I got to see my first play, my first professionally done play, that is. It was about making a decision about your life, choosing heaven over allowing hell.
The opening scene was the most touching for me. Music begins to play and a woman in a sparkly outfit, like an angel outfit, comes out and begins to do a contemporary dance. I have never seen one in real life, only on TV. She told a story with movement and what was most touching was that she was boldly standing in front of 300 inmates and smiled broadly while she moved.
I don't remember the music, I was captivated by the performance and only remember not wanting it to end. When she exited the stage all 300 heads turned to watch her leave.
As a gay man I thought the stigma was true. That gays like performing arts, whereas straight men more likely don't. But this wasn't the case.
There were many moments where I got emotional, almost shouted for it to stop because it was to hard to watch. At one point there were demons beating one of the main characters, all I could hear was his screams while he layed on the stage and acted out the scene. The demonic characters were laughing and continued to torment him while he screamed.
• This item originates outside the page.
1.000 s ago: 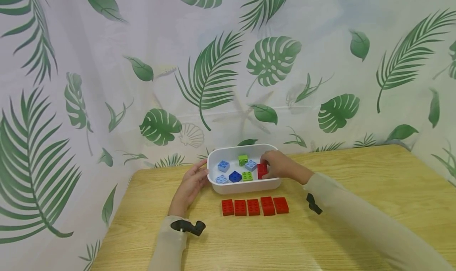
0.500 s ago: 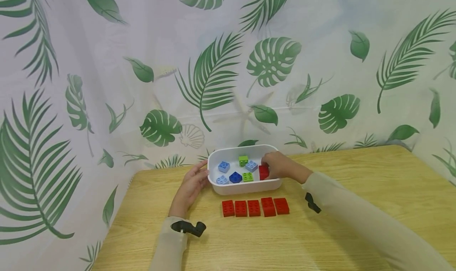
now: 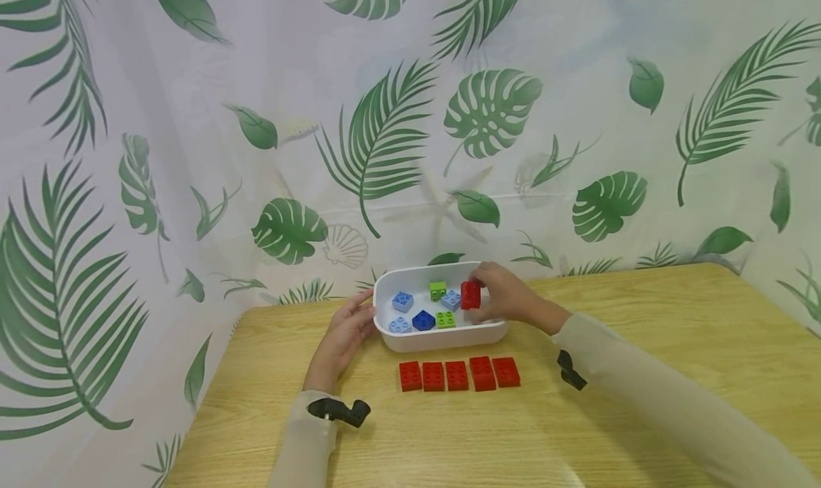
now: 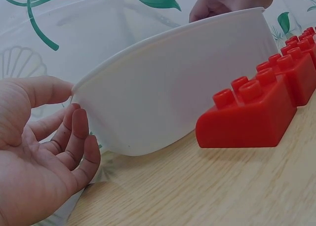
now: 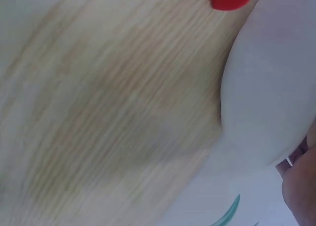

A scene I know all to well. It was hard to watch because I have seen violence similar. Where a single man was screaming for help and men stood around beating him and tormenting him until they were subdued. All the while laughing at his pain. Then I watched as their friends reenacted the scene on the yard...I also felt a connection to that scene because there was a point in my life where I felt like that. Helpless and screaming for help but there was no help. It was hard to watch...
This performance reminded me of why I do what I do now. I have a set of values that I compromised at one point in my life. Values I won't compromise again. I have a message and a purpose that I am fulfilling and that is to end victimization.
People hear me say that and they laugh, mocking me. But I don't care. I have seen enough violence, I have felt enough, done enough. I hate it, I hate it when people are victimized and I know that I can prevent so much of it.
I need your help though, I need people just like you to help me. We are going to make a difference in this world.